Based on prior knowledge, we can assume that the duration of a credit can have some influence on whether a person receives credit or not. Let's conduct a thorough analysis of the relationship between the feature "duration" and the target variable "Does this person receive a credit?"

To analyze this relationship, we can consider the following approach:

1. Gather the data: Collect a dataset that contains information about individuals and whether they received credit or not, along with the duration of their credit.

2. Explore the data: Analyze the dataset to understand its structure, check for missing values, and identify any potential outliers.

3. Visualize the relationship: Create plots or graphs to visualize the relationship between the duration and the target variable.
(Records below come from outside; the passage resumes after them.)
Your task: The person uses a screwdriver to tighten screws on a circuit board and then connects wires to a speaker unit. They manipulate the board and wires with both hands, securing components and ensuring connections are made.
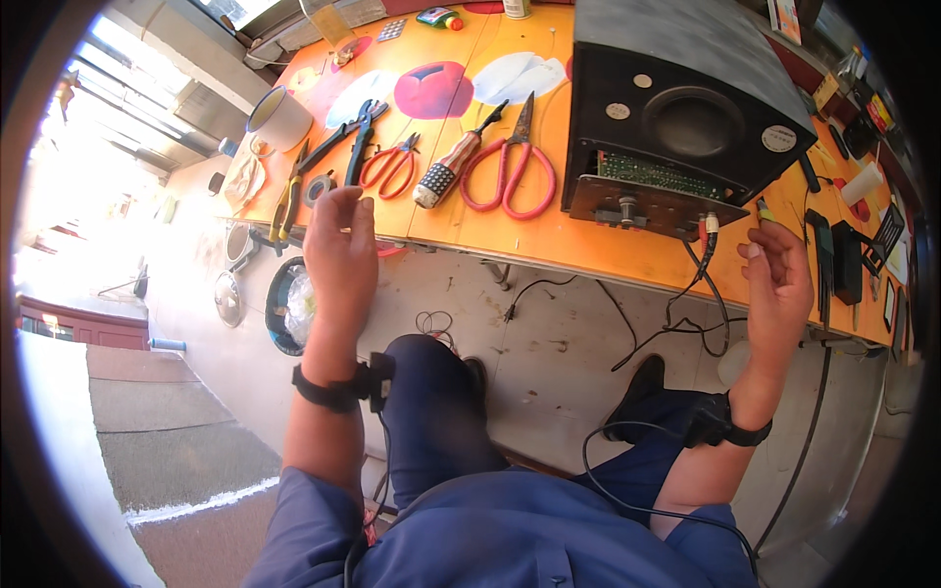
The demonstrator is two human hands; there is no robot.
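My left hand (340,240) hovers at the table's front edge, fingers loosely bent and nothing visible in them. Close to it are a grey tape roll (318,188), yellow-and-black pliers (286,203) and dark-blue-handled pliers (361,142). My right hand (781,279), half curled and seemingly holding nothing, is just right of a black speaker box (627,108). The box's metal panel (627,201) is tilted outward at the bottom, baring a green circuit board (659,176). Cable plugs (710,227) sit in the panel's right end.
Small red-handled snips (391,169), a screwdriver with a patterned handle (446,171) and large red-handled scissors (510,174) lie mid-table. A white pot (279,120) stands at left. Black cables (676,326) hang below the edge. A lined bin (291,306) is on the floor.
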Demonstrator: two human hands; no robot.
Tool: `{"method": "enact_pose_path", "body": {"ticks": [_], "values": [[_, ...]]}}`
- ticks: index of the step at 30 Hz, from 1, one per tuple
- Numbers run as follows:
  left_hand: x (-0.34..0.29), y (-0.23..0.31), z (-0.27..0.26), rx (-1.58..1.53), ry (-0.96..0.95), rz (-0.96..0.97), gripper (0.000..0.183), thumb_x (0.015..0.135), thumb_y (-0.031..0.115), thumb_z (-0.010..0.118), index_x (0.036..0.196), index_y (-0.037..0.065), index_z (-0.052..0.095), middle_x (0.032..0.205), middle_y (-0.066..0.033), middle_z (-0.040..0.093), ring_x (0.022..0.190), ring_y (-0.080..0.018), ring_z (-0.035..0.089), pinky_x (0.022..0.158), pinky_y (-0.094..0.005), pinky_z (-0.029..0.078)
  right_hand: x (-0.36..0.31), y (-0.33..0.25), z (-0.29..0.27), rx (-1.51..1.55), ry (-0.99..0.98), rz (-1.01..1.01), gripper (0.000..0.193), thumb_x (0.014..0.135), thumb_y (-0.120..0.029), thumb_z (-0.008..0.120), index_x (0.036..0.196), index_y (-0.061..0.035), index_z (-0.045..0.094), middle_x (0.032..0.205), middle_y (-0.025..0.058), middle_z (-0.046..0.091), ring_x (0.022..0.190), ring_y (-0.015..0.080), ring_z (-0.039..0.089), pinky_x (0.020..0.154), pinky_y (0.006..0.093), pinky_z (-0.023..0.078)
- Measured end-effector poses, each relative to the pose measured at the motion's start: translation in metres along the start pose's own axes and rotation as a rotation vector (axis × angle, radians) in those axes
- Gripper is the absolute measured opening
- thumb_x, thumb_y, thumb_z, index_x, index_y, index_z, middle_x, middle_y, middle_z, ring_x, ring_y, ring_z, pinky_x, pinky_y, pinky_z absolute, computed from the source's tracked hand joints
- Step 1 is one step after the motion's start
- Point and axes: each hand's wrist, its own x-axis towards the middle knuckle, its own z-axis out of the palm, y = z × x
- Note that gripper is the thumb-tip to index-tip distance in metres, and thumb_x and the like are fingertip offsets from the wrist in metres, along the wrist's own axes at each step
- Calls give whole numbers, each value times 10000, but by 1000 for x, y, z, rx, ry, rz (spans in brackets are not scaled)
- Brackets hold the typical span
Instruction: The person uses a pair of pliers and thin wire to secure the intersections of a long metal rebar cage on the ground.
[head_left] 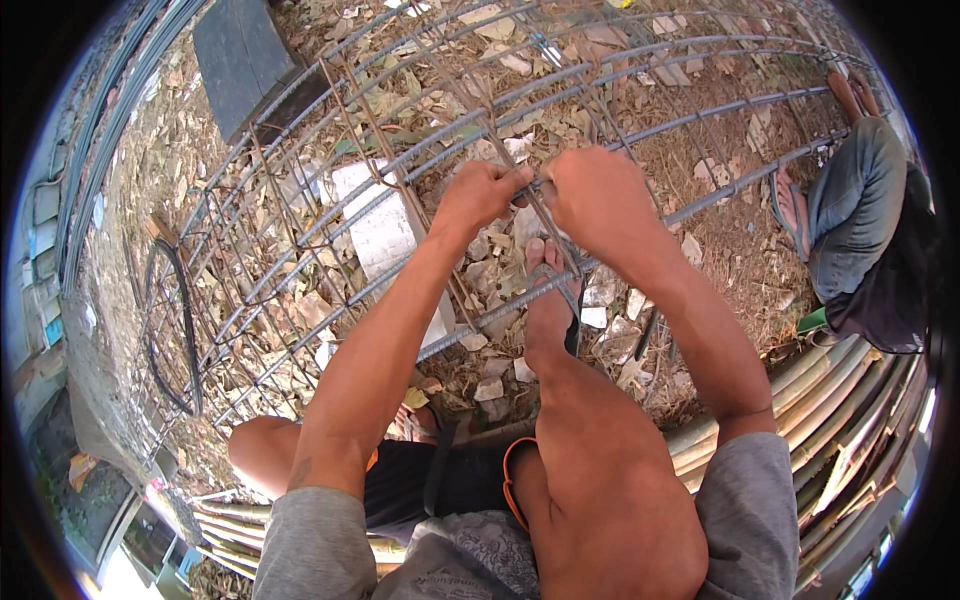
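Note:
A long cage of ribbed steel reinforcing bars [470, 322], tied across with thin rusty square stirrups [372, 118], stretches in front of me. My left hand [482, 200] is closed at a crossing of bar and stirrup, thumb pressed to the fingers. Just to its right, my right hand [600, 198] is curled into a fist at the same crossing, its back toward me. A small dark bit shows between the two hands, too hidden to name. My foot in a sandal [545, 262] stands beneath the cage, among the bars.
Another person in jeans [858, 215] crouches at the right, hands at the cage's far end. A white block [378, 222] and a dark board [238, 62] lie by the cage. A black wire coil [178, 330] is at left, bamboo poles [835, 410] behind me. Leaves and rubble cover the ground.

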Motion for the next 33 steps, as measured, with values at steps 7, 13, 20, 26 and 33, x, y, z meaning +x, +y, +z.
{"method": "enact_pose_path", "body": {"ticks": [7, 13, 20, 26, 33], "values": [[-1, 3, 3, 19, 19, -16, 572, 920, 544, 650, 821, -8, 762, 615, -115, 644, 574, -218, 617, 617, -395, 482, -54, -42, 98, -1, -4, 138, 439, 866, -73, 599, 1269, 103, 589, 823, 219, 683, 738, 416, 712, 687, 495, 579], [-2, 13, -9, 229, -12, 70, 595, 886, 554, 685, 797, -31, 744, 561, -109, 546, 549, -216, 500, 596, -425, 431, -45, -46, 102, 59, -159, 220, 631, 889, 12, 514, 1478, 154, 339, 904, 230, 708, 701, 356, 728, 628, 457, 590], [11, 9, -21, 243, -82, 119, 600, 838, 546, 743, 718, -41, 701, 519, -64, 455, 528, -173, 426, 537, -409, 363, -43, -54, 101, 1680, 2, 723, 559, 1043, -120, 450, 1583, -94, 307, 1105, 124, 675, 789, 216, 706, 721, 422, 550], [9, 11, -16, 216, -96, 161, 502, 873, 491, 731, 877, -8, 780, 608, -16, 549, 615, -113, 481, 587, -346, 400, -36, -51, 116, 2081, 20, 869, 593, 1055, -135, 465, 1608, -204, 266, 1234, 65, 606, 1025, 192, 665, 864, 384, 505], [-12, 18, -16, 138, -65, 44, 461, 899, 454, 710, 979, 6, 784, 711, -43, 657, 668, -124, 566, 657, -330, 449, -36, -56, 108, 2276, -28, 782, 681, 1025, -84, 483, 1627, -246, 210, 1267, 44, 454, 1062, 209, 597, 888, 413, 487]]}}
This can help identify any patterns or trends.

4. Statistical analysis: Conduct statistical tests (e.g., t-tests, ANOVA) to determine if there is a significant difference in the duration for those who receive credit and those who do not.

Based on this analysis, we can then create the dictionary with possible values of the feature "duration" for each target class "yes" and "no". Here is an example dictionary:

```json
{
	"yes": [6.0, 12.0, 18.0, 24.0, 36.0],
	"no": [3.0, 9.0, 15.0, 27.0, 45.0]
}
```

In this case, we have included 5 typical duration values for each target class ['yes', 'no']. These values are just examples and can vary depending on the actual dataset and analysis conducted.